I’ve been thinking about throughput a lot lately.
Example: It’s winter in Michigan, and it’s snowing. So, on my way to work this morning, I see a truck that is plowing. The truck is doing an excellent job of plowing, shifting from forward to reverse very quickly, accelerating quickly and using heavy brakes. He sure is marching and moving.
The problem was, I was trying to get past him, and I couldn’t, because his sudden shifts in momentum were so uprupt that it would be dangerous to pull forward. I had to wait. And wait.
So, the truck was doing an excellent job plowing, but overall throughput on the road suffered.
We do this in software development all the time. We optimize the job for our role, focus on handoffs, signatures, and role-based contracts, instead of trying to be helpful and collaborate. Devs refuse to proceed without documented requirements instead of having a conversation and trying to figure out what the customers and analysts desire. Architects (and I use the term loosely) refuse to begin design until “all” the requirements are elaborated. Testers refuse to begin testing until all the documentation is completed.
Each of these tactics helps the individual role be efficient (or easy), but the overall project suffers. In fact, you can make a strong argument that the Waterfall model gained it’s popularity not because it was good, but because it is conveinient and easy for management. (After all, for the schedule, you can just “set it and forget it.”)

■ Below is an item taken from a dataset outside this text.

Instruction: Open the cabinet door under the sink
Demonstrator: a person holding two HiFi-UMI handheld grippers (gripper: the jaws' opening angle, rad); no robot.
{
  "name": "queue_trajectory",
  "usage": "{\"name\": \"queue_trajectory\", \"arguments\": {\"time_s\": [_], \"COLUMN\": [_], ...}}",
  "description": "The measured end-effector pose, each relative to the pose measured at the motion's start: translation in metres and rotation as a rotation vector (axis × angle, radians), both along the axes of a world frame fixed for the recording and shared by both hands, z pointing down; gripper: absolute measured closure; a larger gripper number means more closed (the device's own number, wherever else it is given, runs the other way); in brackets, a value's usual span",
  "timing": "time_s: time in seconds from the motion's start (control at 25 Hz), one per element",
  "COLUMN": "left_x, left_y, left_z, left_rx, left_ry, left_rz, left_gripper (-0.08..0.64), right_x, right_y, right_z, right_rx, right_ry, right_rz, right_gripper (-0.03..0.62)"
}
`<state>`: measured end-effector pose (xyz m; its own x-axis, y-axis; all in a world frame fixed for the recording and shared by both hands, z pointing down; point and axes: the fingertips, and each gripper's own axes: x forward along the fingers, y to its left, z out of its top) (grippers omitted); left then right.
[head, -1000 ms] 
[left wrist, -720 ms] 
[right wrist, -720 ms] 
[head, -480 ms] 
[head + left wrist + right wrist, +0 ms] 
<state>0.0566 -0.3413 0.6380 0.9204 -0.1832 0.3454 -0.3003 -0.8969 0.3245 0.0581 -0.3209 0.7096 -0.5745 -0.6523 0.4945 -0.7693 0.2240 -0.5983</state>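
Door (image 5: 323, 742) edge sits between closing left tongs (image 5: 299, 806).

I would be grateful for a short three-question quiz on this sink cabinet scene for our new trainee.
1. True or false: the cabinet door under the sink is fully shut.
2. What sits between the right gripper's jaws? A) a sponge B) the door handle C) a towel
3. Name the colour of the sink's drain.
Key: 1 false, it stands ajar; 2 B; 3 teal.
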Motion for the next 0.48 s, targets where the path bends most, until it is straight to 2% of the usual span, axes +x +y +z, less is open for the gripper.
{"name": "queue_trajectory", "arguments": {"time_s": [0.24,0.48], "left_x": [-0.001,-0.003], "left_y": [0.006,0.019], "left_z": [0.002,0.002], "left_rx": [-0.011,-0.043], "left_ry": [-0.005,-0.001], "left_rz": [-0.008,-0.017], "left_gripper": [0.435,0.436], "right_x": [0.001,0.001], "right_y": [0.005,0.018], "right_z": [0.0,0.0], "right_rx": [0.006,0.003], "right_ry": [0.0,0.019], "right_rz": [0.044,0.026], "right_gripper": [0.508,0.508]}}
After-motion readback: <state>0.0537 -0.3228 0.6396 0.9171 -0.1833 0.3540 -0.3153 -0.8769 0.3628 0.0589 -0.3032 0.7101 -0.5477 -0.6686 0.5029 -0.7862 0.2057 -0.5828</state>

In my own career, in general, I’ve protected the project at my own expense. While I have taken some slings and arrows (and been told at least twice to “know your role, be your role” when I was trying to be helpful and get things done) it’s led to more successful projects, and allow me to develop expertise in software testing, requirements, scheduling, and the overall process.
A rising tide lifts all boats, so I would like to submit this to you: Forget your role, keep the project moving, and your title and position might just take care of itself.